• [Task directions]:
Output all of the data exactly as it appears, but leave out any pictures it contains.

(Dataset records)
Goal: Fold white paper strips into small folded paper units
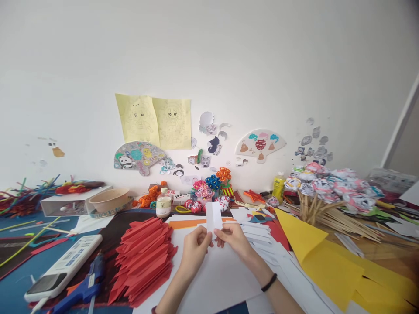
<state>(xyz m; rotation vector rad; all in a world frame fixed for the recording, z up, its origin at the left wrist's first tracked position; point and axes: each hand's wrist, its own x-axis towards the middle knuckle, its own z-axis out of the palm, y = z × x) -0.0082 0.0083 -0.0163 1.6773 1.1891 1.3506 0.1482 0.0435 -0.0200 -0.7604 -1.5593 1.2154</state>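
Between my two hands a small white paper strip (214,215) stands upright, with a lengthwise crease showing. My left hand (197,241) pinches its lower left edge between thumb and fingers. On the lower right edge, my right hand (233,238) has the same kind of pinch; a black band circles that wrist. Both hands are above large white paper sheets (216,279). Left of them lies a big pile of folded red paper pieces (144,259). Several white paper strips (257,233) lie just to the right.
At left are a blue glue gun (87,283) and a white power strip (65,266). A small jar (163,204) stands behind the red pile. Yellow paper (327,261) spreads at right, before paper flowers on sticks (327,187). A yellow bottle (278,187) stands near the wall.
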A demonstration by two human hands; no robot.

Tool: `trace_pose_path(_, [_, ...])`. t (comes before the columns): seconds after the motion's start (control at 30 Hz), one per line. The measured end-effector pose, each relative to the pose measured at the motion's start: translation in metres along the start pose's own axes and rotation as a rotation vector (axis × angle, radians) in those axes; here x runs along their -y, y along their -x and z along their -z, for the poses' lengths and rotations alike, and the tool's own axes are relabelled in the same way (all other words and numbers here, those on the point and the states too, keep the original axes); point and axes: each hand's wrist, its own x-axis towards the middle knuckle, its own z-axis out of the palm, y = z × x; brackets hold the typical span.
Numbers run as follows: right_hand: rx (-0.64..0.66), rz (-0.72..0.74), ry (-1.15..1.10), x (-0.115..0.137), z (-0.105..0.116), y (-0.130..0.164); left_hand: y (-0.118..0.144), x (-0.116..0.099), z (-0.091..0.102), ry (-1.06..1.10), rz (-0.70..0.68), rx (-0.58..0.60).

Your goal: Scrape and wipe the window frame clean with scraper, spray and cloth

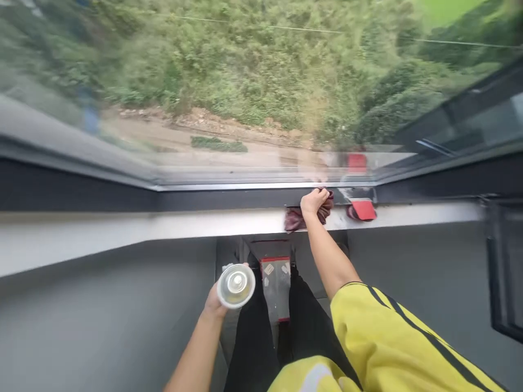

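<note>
Two hands: right hand (pixel 314 200) grips cloth (pixel 295 219); left hand (pixel 215 302) holds, seemingly, bottle (pixel 236 285).

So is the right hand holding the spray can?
No, the right hand grips a dark red cloth on the sill; the left hand holds the can.

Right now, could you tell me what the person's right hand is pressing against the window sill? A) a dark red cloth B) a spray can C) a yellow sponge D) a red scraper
A: the right hand is closed in a grip on a dark red cloth bunched on the white sill, while the left hand holds a can lower down.
</note>
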Motion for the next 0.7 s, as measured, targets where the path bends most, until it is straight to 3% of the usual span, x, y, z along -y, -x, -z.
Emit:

• [Exercise answer]:
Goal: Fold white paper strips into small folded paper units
<state>(xyz m; rotation vector rad; all in a world frame fixed for the recording, z up, its origin at the left wrist's first tracked position; point and axes: each hand's wrist, its own x-axis towards the middle knuckle, its own z-axis out of the palm, y = z × x) -0.0082 0.0083 -0.0163 1.6773 1.1891 1.3506 0.1482 0.0435 -0.0200 -0.7604 -1.5593 1.2154</state>
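Between my two hands a small white paper strip (214,215) stands upright, with a lengthwise crease showing. My left hand (197,241) pinches its lower left edge between thumb and fingers. On the lower right edge, my right hand (233,238) has the same kind of pinch; a black band circles that wrist. Both hands are above large white paper sheets (216,279). Left of them lies a big pile of folded red paper pieces (144,259). Several white paper strips (257,233) lie just to the right.
At left are a blue glue gun (87,283) and a white power strip (65,266). A small jar (163,204) stands behind the red pile. Yellow paper (327,261) spreads at right, before paper flowers on sticks (327,187). A yellow bottle (278,187) stands near the wall.
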A demonstration by two human hands; no robot.

Tool: `trace_pose_path(_, [_, ...])`. t (comes before the columns): seconds after the motion's start (control at 30 Hz), one per line. The measured end-effector pose, each relative to the pose measured at the motion's start: translation in metres along the start pose's own axes and rotation as a rotation vector (axis × angle, radians) in those axes; here x runs along their -y, y along their -x and z along their -z, for the poses' lengths and rotations alike, and the tool's own axes are relabelled in the same way (all other words and numbers here, those on the point and the states too, keep the original axes); point and axes: each hand's wrist, its own x-axis towards the middle knuckle, its own z-axis out of the palm, y = z × x; brackets hold the typical span.
Numbers run as follows: right_hand: rx (-0.64..0.66), rz (-0.72..0.74), ry (-1.15..1.10), x (-0.115..0.137), z (-0.105..0.116), y (-0.130..0.164); left_hand: y (-0.118..0.144), x (-0.116..0.099), z (-0.091..0.102), ry (-1.06..1.10), rz (-0.70..0.68), rx (-0.58..0.60).

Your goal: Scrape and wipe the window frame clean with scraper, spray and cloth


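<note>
Two hands: right hand (pixel 314 200) grips cloth (pixel 295 219); left hand (pixel 215 302) holds, seemingly, bottle (pixel 236 285).

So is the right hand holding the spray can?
No, the right hand grips a dark red cloth on the sill; the left hand holds the can.

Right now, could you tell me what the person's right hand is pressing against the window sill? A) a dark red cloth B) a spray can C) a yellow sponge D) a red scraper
A: the right hand is closed in a grip on a dark red cloth bunched on the white sill, while the left hand holds a can lower down.
</note>
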Motion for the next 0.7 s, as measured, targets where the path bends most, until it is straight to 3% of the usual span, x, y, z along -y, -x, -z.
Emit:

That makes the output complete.